• [Exercise aim]
In the data below, set down exactly the lines from the one containing "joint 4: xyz" up to and including the one containing "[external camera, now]". Leave the pictures out.
===== Dataset excerpts
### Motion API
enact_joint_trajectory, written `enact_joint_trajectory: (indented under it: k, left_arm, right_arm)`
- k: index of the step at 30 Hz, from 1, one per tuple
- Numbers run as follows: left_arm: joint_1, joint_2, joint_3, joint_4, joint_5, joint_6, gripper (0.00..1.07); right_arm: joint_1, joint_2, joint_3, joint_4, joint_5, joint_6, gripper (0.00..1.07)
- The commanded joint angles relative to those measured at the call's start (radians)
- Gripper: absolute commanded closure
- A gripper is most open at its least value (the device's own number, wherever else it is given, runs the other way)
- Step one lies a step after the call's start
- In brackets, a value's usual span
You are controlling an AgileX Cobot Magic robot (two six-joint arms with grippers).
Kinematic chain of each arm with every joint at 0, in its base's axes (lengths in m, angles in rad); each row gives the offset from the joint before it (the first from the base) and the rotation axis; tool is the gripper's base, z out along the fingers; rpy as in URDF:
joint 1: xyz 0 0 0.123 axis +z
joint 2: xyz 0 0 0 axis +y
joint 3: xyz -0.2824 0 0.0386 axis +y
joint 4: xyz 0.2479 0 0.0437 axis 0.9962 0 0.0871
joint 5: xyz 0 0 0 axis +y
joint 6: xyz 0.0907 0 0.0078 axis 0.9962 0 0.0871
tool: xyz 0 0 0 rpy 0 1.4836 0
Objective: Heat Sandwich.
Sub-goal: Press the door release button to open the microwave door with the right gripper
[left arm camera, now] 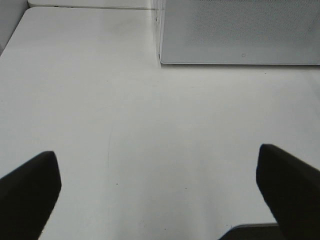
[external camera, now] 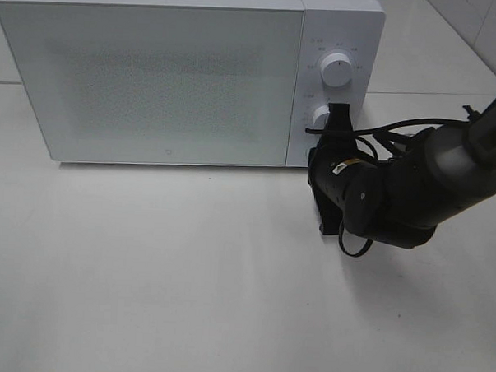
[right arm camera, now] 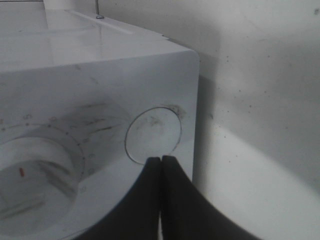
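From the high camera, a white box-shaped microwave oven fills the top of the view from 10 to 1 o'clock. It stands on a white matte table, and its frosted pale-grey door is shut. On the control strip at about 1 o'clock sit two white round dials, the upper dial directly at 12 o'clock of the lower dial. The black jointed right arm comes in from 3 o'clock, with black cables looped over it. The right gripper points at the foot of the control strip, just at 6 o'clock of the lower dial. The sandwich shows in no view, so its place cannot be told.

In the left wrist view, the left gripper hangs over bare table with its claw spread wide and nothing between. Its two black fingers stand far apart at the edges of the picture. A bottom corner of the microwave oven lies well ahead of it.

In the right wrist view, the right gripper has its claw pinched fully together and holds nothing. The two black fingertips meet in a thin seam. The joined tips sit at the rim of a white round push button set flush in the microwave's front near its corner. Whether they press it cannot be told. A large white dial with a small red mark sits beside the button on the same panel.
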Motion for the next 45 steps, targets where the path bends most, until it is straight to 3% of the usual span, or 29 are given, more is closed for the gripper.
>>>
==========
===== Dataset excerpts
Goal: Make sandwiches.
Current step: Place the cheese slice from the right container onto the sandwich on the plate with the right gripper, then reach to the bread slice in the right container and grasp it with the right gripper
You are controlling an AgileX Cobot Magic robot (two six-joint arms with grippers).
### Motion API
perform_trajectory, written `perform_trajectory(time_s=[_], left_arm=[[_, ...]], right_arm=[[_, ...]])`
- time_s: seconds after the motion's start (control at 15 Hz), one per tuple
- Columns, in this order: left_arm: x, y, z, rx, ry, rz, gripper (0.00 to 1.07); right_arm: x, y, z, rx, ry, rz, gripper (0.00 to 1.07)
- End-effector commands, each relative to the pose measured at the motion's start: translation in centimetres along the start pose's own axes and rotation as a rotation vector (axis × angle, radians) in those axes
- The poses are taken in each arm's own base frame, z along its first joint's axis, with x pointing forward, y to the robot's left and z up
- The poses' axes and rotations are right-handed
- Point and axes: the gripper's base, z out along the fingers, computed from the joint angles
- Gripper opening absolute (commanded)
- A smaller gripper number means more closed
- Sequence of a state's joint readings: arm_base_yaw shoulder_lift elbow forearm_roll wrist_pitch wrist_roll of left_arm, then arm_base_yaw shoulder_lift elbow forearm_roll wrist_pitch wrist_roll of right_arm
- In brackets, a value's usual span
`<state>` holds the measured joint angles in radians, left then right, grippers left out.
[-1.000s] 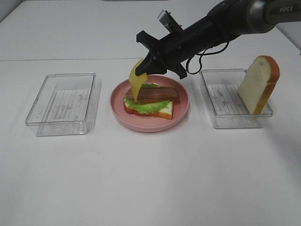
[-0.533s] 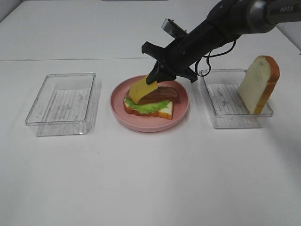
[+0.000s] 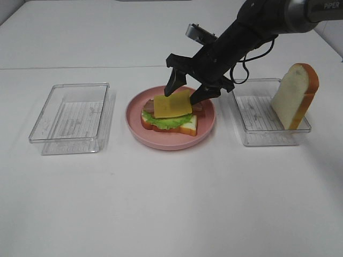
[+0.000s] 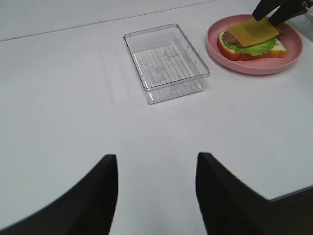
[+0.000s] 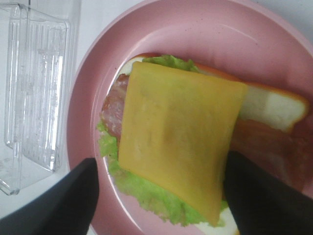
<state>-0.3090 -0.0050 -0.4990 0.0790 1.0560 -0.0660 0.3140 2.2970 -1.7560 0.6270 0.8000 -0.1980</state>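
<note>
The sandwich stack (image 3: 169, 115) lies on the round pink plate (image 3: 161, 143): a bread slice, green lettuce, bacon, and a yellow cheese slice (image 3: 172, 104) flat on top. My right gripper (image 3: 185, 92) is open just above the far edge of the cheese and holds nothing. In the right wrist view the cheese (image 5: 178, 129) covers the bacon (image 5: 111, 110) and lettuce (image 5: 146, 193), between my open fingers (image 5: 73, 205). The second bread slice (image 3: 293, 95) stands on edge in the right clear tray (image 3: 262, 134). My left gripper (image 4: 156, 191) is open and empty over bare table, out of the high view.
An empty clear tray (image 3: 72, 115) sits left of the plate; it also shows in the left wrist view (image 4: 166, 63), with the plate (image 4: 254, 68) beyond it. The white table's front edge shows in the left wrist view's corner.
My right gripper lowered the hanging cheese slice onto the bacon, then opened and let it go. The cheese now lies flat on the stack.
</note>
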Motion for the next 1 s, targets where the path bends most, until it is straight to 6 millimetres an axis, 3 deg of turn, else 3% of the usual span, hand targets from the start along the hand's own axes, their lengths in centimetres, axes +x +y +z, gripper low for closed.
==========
• [Task solution]
joint 4: xyz 0.2479 0 0.0437 axis 0.9962 0 0.0871
joint 5: xyz 0 0 0 axis +y
joint 6: xyz 0.0907 0 0.0078 axis 0.9962 0 0.0871
tool: xyz 0 0 0 rpy 0 1.4836 0
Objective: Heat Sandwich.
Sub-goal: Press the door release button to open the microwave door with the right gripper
[left arm camera, now] 
[external camera, now] 

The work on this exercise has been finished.